MATERIAL PROVIDED ▸

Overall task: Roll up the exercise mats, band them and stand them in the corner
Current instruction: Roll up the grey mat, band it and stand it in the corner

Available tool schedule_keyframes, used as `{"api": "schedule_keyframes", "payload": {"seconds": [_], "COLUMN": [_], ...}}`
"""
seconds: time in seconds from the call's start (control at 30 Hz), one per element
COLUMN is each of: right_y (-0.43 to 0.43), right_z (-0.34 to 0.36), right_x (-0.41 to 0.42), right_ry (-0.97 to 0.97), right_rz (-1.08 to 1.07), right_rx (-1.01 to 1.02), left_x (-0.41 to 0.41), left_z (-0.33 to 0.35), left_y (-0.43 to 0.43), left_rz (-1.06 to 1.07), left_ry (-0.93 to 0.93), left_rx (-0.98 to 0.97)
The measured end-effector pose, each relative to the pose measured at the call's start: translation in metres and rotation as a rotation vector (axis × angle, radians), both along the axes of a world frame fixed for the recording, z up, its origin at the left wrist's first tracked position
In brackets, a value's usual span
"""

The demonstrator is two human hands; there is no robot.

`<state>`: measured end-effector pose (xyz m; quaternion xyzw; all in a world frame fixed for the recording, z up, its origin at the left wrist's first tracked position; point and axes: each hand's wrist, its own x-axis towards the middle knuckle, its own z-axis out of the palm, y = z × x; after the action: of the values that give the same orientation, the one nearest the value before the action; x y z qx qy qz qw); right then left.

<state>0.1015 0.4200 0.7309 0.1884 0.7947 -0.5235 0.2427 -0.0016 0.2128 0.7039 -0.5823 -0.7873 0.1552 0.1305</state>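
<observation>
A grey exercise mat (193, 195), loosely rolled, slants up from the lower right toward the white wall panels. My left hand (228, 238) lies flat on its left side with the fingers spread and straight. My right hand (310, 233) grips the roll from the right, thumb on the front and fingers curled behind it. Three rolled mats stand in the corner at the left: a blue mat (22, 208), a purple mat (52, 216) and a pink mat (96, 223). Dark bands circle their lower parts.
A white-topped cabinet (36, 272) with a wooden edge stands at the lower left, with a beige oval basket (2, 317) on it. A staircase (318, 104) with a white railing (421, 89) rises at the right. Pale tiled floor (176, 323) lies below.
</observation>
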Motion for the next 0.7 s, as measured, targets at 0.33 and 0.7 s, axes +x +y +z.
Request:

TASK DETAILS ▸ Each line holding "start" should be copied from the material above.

RESPONSE TO THIS EXERCISE ▸
seconds: time in seconds from the call's start (control at 30 Hz), one per element
The measured end-effector pose, each relative to the pose measured at the call's start: translation in metres and rotation as a rotation vector (axis × angle, radians), both along the axes of a world frame fixed for the recording, z up, its origin at the left wrist's first tracked position

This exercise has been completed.